Linear regression and linear classification

Welcome to the MLNN3 practical sessions. The point of these practicals is three-fold:

To give you hands-on experience with the concepts we discuss in the lectures.
To allow you to further explore concepts that we do not have time to cover in the lectures.
To give you experience with the tools that you will need to use in your assignments and practical exam.

In this practical, we will be reminding ourselves of some of the basics of R and investigating the use of different performance metrics and distance measures in regression and classification problems.

Task 0 - computer set-up

There are three principal ways in which to complete the practicals:

You can use your own computer and install R and RStudio on it.
You can use the AppsAnywhere service provided by the University.
You can utilise the GitHub Codespaces service that has been set up specifically for this module.

The advantage of the third option is that R has been set up with all the required packages preinstalled and tested, but you will need a GitHub account to use it.

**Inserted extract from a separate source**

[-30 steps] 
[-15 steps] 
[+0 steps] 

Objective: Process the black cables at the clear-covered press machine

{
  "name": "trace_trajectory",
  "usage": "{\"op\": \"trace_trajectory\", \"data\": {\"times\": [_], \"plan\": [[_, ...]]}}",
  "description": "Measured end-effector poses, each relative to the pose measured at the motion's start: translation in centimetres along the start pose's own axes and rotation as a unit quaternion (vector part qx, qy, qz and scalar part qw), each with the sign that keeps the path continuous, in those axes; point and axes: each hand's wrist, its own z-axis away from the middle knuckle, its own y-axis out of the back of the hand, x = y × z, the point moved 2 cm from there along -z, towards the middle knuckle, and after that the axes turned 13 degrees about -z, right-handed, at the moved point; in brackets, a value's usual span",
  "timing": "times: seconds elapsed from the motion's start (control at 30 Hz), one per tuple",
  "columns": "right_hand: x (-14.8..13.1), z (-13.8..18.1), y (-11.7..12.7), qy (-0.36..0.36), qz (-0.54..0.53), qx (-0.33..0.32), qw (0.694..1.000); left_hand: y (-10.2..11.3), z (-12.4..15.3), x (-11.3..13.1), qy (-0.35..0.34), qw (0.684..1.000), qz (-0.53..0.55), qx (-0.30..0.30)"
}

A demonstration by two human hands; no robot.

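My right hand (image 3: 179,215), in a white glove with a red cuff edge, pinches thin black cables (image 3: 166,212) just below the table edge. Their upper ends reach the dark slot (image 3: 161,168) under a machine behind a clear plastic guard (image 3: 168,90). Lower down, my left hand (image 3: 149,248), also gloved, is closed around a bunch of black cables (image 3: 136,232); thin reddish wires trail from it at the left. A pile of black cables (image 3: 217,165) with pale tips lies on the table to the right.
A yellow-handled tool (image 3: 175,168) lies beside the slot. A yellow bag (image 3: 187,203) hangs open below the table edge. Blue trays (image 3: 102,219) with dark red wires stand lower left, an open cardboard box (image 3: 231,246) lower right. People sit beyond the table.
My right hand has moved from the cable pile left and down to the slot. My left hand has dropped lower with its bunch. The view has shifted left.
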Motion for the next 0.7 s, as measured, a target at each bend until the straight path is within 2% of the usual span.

We will also be attempting to use R Markdown to facilitate submissions of a couple of formative assessments and the practical exam. To get R Markdown working in RStudio so that you can export your code and answers as a pdf, we need to install LaTeX within RStudio. (Again, this is already installed and set-up in the Codespace version.)

install.packages('rmarkdown')
install.packages('tinytex') # This might not be necessary if it is part of the rmarkdown install.
tinytex::install_tinytex()

Some R and LaTeX in a pdf

Open a new R markdown document by clicking on File -> New File -> R Markdown.... Give the document any title you wish, put yourself as author and select pdf as output type.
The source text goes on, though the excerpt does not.